* [Work order]: Copy out each line of the material that includes the word "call".

* [Data provided]:
------------------------

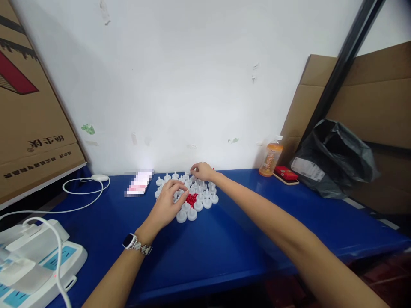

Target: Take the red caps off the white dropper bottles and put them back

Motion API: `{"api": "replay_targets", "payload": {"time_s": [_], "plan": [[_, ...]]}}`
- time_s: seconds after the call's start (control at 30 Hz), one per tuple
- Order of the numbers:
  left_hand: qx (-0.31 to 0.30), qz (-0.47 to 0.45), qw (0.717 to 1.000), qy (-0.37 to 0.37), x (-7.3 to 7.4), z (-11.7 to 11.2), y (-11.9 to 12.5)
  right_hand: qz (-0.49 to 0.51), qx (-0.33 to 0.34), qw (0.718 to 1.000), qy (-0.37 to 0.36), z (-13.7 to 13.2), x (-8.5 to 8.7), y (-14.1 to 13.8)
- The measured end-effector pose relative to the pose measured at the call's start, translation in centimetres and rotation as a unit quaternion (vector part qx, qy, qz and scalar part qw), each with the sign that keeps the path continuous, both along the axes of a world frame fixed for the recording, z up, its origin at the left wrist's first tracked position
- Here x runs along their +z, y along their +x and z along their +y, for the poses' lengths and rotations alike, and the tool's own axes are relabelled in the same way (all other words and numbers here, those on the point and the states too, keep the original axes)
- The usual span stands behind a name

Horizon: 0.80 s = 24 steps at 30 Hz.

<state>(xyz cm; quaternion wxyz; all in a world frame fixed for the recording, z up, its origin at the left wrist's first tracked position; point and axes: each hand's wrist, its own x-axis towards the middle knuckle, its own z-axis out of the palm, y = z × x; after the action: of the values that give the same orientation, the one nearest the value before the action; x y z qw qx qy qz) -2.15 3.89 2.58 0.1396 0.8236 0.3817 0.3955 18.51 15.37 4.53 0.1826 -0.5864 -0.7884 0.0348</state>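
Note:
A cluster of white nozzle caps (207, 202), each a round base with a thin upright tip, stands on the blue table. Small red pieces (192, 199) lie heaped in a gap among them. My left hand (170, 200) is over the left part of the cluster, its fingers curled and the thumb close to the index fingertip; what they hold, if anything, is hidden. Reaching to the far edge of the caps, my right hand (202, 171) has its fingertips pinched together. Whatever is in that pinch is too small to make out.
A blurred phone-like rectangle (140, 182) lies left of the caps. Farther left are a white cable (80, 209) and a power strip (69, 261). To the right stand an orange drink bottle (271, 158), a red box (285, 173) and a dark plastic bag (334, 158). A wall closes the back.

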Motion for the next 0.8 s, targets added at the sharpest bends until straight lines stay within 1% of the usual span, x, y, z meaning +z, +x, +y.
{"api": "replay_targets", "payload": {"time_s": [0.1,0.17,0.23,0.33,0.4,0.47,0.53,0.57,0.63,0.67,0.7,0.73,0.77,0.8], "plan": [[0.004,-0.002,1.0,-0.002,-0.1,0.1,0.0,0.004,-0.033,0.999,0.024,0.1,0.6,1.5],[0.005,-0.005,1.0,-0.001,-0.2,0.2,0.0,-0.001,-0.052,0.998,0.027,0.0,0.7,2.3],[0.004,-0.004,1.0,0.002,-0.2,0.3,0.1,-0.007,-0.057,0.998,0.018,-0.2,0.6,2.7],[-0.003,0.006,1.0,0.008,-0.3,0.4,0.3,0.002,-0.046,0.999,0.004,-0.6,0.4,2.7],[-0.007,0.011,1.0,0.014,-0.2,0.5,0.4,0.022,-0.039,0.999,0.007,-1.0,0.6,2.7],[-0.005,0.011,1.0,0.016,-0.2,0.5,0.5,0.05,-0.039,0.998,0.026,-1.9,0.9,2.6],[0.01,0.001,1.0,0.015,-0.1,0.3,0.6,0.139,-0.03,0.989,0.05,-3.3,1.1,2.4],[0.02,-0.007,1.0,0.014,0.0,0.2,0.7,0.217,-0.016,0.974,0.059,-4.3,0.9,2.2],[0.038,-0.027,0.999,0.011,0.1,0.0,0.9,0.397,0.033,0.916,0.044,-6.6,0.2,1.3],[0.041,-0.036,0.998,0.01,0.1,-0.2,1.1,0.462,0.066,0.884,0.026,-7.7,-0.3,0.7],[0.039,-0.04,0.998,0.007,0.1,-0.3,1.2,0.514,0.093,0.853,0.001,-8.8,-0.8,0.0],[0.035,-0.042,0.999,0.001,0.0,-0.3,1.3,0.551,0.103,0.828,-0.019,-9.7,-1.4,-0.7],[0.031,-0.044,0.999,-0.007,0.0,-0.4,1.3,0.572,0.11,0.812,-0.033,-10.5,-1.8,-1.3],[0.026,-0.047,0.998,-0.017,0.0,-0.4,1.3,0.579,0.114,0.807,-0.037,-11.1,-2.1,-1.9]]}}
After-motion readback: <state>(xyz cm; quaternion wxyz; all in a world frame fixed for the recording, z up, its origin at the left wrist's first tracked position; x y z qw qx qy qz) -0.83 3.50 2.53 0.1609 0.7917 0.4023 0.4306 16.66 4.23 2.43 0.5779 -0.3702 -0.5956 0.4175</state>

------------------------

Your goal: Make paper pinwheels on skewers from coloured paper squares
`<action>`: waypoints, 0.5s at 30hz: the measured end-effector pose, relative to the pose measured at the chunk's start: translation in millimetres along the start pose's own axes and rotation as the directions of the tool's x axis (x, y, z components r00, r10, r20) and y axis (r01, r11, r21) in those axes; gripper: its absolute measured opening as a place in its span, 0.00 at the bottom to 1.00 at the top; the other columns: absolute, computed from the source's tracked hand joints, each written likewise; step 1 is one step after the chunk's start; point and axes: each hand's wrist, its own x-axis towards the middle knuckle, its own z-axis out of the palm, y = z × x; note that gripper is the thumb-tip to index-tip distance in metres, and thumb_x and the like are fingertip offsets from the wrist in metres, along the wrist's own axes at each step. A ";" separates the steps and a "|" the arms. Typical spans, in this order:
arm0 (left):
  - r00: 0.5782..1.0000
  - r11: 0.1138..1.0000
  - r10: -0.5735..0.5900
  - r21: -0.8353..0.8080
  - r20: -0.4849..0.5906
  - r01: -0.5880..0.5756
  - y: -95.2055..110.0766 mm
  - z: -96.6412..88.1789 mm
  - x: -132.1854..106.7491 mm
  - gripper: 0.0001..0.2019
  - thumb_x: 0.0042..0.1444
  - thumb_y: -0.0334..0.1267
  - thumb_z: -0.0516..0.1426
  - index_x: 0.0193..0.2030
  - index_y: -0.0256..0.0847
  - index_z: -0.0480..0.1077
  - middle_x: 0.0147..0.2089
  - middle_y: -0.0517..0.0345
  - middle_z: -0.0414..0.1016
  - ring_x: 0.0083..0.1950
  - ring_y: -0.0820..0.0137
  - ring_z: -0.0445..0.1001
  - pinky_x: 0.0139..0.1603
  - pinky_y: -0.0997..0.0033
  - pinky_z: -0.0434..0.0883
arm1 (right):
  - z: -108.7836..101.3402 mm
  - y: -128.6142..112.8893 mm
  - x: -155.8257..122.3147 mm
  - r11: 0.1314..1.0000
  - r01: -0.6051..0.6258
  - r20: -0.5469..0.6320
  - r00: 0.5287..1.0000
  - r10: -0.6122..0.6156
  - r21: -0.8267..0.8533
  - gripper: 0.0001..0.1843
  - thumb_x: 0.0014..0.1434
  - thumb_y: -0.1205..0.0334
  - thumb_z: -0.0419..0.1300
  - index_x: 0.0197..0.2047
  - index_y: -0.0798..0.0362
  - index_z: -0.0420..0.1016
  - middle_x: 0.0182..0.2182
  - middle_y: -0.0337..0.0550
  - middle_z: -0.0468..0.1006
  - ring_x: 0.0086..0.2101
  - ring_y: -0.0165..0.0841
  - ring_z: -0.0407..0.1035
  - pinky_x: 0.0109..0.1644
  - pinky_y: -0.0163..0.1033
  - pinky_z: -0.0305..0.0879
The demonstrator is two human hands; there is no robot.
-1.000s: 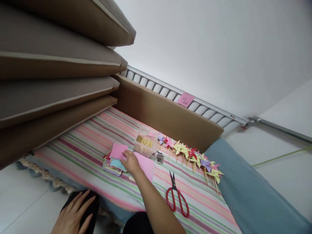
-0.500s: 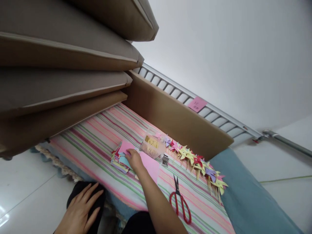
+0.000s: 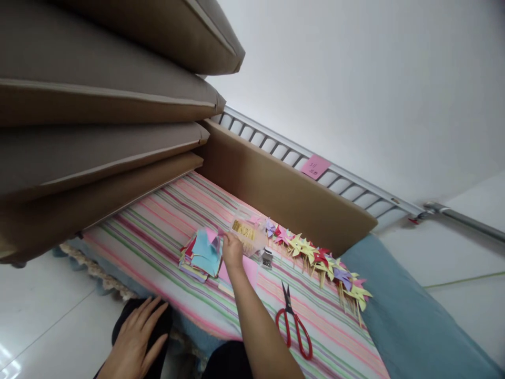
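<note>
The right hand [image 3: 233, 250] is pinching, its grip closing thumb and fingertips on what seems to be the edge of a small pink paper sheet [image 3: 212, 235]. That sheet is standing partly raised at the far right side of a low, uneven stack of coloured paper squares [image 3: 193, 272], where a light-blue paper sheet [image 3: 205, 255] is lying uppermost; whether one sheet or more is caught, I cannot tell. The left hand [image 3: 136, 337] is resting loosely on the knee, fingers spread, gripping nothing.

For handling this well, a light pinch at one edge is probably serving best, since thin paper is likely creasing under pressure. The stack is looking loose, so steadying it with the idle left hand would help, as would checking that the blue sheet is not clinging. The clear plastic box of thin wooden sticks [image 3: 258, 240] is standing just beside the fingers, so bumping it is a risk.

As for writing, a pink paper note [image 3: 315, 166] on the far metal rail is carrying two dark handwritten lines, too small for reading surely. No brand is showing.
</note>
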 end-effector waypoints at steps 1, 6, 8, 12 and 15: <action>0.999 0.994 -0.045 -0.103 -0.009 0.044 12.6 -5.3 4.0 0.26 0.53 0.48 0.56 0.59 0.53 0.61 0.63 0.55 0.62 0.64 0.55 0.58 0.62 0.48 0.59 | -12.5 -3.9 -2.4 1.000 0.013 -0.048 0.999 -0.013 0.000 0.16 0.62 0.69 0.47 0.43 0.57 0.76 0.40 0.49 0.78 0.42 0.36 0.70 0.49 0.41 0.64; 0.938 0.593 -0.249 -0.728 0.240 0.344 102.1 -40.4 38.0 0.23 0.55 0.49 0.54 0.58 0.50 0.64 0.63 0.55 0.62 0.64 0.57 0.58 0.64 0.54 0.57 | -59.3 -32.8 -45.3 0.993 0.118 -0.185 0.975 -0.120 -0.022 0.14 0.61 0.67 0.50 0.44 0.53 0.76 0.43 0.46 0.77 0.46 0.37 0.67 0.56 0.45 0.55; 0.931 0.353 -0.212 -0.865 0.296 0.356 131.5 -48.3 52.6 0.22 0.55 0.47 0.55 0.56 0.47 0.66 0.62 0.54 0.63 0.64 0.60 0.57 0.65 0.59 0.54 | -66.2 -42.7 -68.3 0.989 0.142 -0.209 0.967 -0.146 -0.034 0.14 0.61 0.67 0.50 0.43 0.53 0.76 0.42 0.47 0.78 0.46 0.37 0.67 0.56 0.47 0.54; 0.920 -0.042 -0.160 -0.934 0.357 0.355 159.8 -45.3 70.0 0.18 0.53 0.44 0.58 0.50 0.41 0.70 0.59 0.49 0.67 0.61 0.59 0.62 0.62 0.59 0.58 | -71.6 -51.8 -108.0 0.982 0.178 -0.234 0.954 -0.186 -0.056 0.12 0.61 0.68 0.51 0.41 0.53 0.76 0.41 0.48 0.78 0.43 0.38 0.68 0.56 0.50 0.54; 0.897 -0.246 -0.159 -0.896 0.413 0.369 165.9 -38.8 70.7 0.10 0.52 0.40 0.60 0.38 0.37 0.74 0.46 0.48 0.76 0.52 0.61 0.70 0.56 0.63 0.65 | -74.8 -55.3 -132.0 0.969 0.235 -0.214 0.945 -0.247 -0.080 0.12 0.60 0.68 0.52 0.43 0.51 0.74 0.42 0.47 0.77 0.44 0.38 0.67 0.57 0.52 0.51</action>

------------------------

* [Reply to the task]:
- time_s: seconds after the call's start (control at 30 Hz), one per tuple
- The measured end-effector pose relative to the pose measured at the call's start, translation in centimetres and rotation as a unit quaternion (vector part qx, qy, qz and scalar part qw), each with the sign that keeps the path continuous, both along the axes of a world frame fixed for the recording, z up, its origin at the left wrist's first tracked position

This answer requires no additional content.